Il giorno cruciale per l’azienda siderurgica è giovedì, quando Jindal sarà in Italia e Patuanelli riferirà alla Camera. Ma oltre gli accordi ufficiali sembra ce ne siano altri, non meglio specificati, che riguardano Italia viva. Il ministro uscente all’Agricoltura: emendamento Lezzi li sta mettendo di fronte alle loro incoerenze

Per l’Ilva – l’azienda siderurgica di Taranto in balia delle manovre tra governo e Arcelor Mittal – e per il futuro delle numerosissime maestranze, la giornata chiave sembra essere giovedì 7, quando Sajjan Jindal, presidente e amministratore delegato del gruppo siderurgico indiano JSW che ha partecipato ai negoziati passati, verrà in Italia. Lo stesso giorno alle 14, stando a quanto reso noto da fonti parlamentari, il responsabile del Mise Patuanelli terrà alla Camera un’informativa sull’argomento. Ma ad essere importanti quanto gli incontri sono i movimenti che stanno avvenendo alle spalle degli attori ufficiali, e dunque la cordata di imprenditori che starebbe prendendo forma su impulso del senatore di Italia Viva Matteo Renzi.

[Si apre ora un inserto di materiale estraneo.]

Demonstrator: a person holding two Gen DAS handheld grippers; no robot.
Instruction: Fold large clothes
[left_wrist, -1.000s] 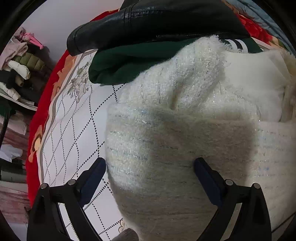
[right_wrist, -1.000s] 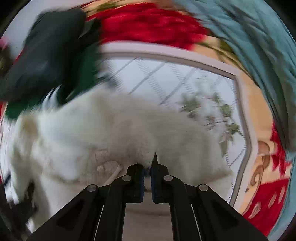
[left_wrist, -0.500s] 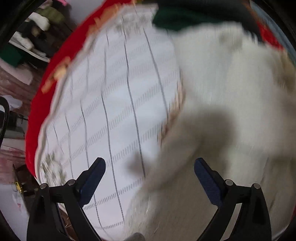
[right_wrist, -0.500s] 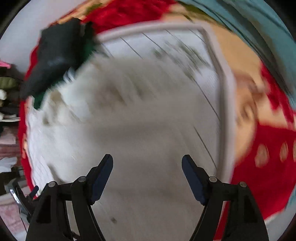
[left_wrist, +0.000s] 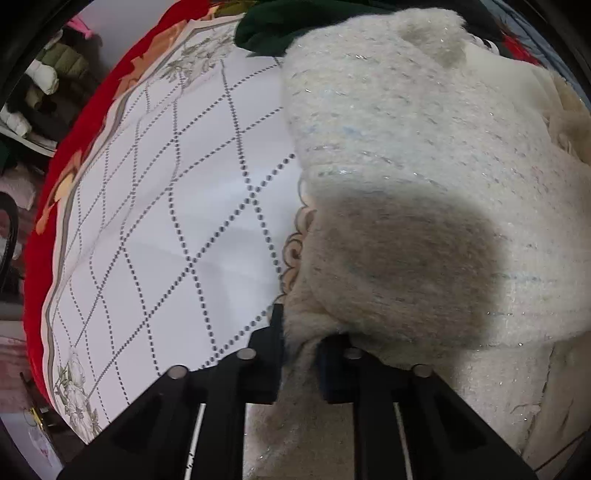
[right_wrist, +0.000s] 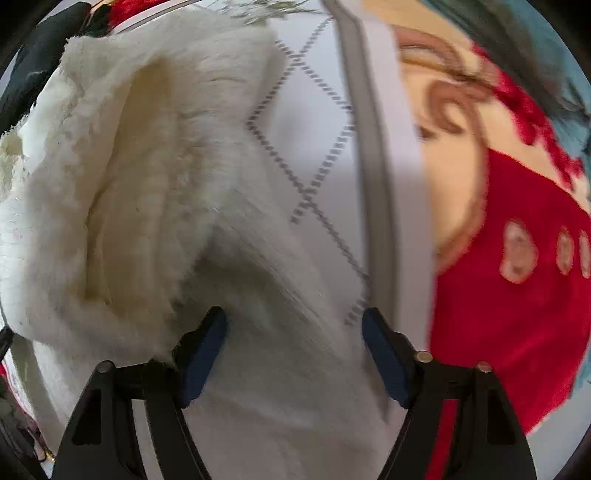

A lui si è rivolto oggi il ministro uscente all’Agricoltura Gian Marco Centinaio, che abbiamo intervistato negli scorsi giorni e che si è detto preoccupato per il mantenimento dei livelli occupazionali e per l’azione “incoerente” del governo. “Con la chiusura del governo – ha detto – 15mila cittadini italiani rischiano il posto di lavoro. Tutto questo ha dei responsabili: Renzi, Grillo, Zingaretti e Conte”. Al primo ha domandato per quale motivo abbia “votato l’emendamento della Lezzi. Forse – ha continuato – è per passare da servitore della Patria, ma in realtà per prendere lo zero virgola in più”. Centinaio non ha risparmiato critiche neppure al ministro Bellanova: “Chiede l’intervento del governo ma il governo ora è lei, quindi – ha concluso – è lei che deve agire”.